Among the entries below, one stretch runs from the line that contains "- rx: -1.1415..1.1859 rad" through the line that contains "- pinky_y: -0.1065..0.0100". Repeat that stretch exactly, ends included, and only that.

▬▬▬▬▬▬▬▬▬▬

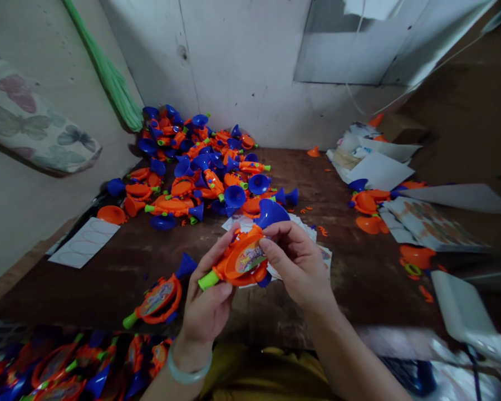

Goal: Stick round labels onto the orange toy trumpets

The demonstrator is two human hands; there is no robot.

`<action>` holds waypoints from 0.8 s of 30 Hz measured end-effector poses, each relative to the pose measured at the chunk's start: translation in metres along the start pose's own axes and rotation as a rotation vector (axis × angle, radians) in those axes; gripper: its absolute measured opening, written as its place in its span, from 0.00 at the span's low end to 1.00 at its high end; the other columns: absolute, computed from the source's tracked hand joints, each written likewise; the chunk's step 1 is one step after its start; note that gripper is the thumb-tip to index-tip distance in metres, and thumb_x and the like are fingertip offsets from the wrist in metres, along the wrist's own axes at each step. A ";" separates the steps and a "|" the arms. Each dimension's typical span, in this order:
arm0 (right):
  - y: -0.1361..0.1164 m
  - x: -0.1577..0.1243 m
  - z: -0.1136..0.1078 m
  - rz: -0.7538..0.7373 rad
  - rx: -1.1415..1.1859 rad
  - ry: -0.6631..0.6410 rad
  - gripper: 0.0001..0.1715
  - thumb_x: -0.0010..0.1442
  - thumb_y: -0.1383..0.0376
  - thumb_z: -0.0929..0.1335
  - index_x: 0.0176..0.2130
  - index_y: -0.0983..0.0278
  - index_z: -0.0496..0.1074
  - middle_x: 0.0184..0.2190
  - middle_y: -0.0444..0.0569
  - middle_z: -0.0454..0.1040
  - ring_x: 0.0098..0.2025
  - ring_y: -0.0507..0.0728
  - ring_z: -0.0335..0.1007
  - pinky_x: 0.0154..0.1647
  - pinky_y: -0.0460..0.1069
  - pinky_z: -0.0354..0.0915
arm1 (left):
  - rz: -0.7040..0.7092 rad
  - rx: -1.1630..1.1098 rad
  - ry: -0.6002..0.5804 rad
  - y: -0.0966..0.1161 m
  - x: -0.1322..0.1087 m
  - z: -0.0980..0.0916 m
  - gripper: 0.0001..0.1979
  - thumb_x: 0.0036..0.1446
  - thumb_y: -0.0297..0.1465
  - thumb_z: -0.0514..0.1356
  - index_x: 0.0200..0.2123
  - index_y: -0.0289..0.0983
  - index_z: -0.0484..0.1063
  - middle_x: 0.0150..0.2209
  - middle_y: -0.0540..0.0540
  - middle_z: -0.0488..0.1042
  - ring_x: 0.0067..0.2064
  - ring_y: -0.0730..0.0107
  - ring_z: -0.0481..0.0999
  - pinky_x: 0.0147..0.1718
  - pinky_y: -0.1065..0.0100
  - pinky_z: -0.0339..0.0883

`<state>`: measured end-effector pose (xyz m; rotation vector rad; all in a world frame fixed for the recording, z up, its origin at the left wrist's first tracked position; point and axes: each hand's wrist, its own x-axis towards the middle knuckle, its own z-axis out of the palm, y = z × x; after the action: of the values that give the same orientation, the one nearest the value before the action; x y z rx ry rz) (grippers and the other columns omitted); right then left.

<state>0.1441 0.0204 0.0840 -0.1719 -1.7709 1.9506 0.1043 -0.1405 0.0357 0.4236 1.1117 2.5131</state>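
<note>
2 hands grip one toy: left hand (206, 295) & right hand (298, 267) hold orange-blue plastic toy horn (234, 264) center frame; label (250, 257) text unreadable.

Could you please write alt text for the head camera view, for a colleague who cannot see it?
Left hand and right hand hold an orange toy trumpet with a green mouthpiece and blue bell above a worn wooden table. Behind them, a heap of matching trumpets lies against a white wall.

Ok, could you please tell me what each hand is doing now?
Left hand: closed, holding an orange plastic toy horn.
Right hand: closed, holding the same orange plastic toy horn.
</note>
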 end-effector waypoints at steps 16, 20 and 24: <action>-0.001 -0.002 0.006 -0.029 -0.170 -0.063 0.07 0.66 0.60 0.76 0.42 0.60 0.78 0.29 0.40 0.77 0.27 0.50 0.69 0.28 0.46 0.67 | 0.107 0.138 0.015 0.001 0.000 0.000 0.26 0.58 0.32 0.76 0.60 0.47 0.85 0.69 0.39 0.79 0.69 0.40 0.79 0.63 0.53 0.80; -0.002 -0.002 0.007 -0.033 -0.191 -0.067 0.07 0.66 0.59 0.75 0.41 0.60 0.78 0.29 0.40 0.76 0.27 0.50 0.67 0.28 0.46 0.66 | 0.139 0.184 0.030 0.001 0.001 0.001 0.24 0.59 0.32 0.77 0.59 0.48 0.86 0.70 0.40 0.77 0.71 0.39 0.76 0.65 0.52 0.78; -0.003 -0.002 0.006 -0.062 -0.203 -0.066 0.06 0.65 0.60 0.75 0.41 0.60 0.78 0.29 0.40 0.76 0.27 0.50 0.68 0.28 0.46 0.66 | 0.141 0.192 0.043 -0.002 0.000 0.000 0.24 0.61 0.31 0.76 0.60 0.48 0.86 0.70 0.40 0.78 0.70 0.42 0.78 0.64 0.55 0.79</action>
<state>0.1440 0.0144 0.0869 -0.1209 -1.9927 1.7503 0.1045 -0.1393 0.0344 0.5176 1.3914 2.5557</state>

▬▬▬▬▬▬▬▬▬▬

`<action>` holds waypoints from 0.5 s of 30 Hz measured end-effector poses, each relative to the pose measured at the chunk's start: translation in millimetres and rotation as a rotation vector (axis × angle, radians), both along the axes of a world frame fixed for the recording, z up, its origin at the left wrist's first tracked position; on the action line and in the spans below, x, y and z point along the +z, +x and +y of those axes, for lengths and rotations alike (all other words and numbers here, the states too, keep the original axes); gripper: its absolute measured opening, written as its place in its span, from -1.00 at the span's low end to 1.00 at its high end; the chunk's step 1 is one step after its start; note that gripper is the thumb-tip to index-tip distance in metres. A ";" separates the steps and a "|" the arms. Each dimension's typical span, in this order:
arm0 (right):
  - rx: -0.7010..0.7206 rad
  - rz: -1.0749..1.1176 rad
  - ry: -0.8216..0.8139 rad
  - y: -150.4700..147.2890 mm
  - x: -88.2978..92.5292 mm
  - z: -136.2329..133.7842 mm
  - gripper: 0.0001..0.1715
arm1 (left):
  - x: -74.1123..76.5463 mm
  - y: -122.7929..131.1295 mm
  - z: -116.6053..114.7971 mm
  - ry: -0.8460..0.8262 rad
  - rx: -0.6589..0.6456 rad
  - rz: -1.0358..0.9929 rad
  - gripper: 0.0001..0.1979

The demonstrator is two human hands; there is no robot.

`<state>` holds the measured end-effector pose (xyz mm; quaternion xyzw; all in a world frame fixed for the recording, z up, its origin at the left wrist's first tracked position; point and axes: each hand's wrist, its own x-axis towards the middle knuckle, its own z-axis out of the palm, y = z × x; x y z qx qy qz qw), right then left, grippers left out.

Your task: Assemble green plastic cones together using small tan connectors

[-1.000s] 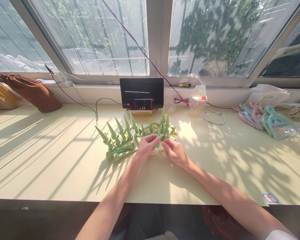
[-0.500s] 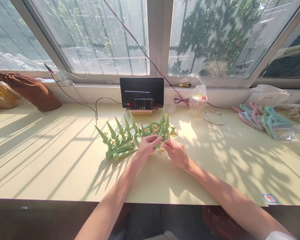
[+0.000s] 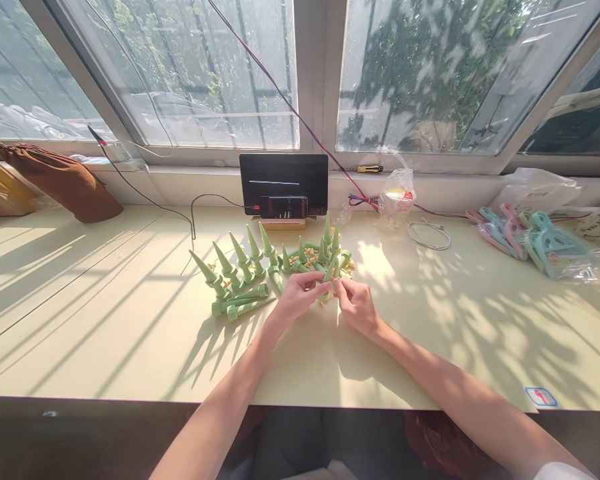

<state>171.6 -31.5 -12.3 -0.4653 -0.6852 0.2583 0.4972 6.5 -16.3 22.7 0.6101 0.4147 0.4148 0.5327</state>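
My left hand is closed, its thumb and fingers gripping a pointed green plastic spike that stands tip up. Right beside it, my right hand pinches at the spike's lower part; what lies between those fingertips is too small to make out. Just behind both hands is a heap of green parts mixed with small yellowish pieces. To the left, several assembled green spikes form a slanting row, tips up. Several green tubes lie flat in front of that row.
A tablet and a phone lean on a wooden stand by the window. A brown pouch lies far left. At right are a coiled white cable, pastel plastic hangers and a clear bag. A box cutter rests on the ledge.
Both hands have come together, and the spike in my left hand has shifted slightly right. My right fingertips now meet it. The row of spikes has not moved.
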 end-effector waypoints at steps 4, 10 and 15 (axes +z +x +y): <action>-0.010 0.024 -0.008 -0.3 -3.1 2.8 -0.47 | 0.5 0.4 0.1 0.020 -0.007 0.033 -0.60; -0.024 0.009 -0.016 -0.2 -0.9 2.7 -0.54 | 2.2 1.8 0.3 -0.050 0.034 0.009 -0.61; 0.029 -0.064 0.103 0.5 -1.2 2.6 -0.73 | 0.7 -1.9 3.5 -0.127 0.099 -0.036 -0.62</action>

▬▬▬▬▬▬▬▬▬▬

*Exercise output*
  - rx: -1.1415..1.1859 rad
  - ry: -0.6631..0.6410 rad
  - gripper: 0.0001..0.1715
  - thumb_x: -0.0010..0.1442
  - thumb_y: -0.1383..0.0376
  - thumb_z: -0.0929..0.1335
  - index_x: 0.0176..0.2130
  - index_y: -0.0983..0.0278
  - index_z: -0.0496..0.1074
  - middle_x: 0.0184..0.2190
  - middle_y: -0.0444..0.0569
  - middle_z: -0.0454..0.1040
  - ring_x: 0.0098..0.2025
  - ring_y: -0.0507..0.0728
  - ring_z: -0.0335..0.1007
  - pinky_x: 0.0154..0.1647
  - pinky_y: -0.0460..0.1069
  - pinky_z: -0.0354..0.0915
arm1 (left):
  - rz: -0.7040..0.7092 rad
  - rx: -1.1630..1.1098 rad
  - ry: -0.6002..0.5804 rad
  - y: -0.0966..0.1161 m
  - x: -0.1322..0.1087 m
  - z: -0.0980..0.0916 m
  - gripper: 0.0001..0.1979
  - thumb_x: 0.0036..0.1446
  - thumb_y: -0.0297..0.1465
  - thumb_z: -0.0514..0.1356
  - index_x: 0.0200..0.2123
  - index_y: -0.0289..0.0983
  - index_z: -0.0484..0.1063
  - middle_x: 0.0150..0.2209
  - middle_y: -0.0540..0.0540
  - middle_z: -0.0488..0.1042
  - ring_x: 0.0067..0.2064
  - ring_y: -0.0730..0.0107
  - ring_z: -0.0481..0.0999
  - pinky_x: 0.0147..0.1718
  - pinky_y: -0.1065..0.0100

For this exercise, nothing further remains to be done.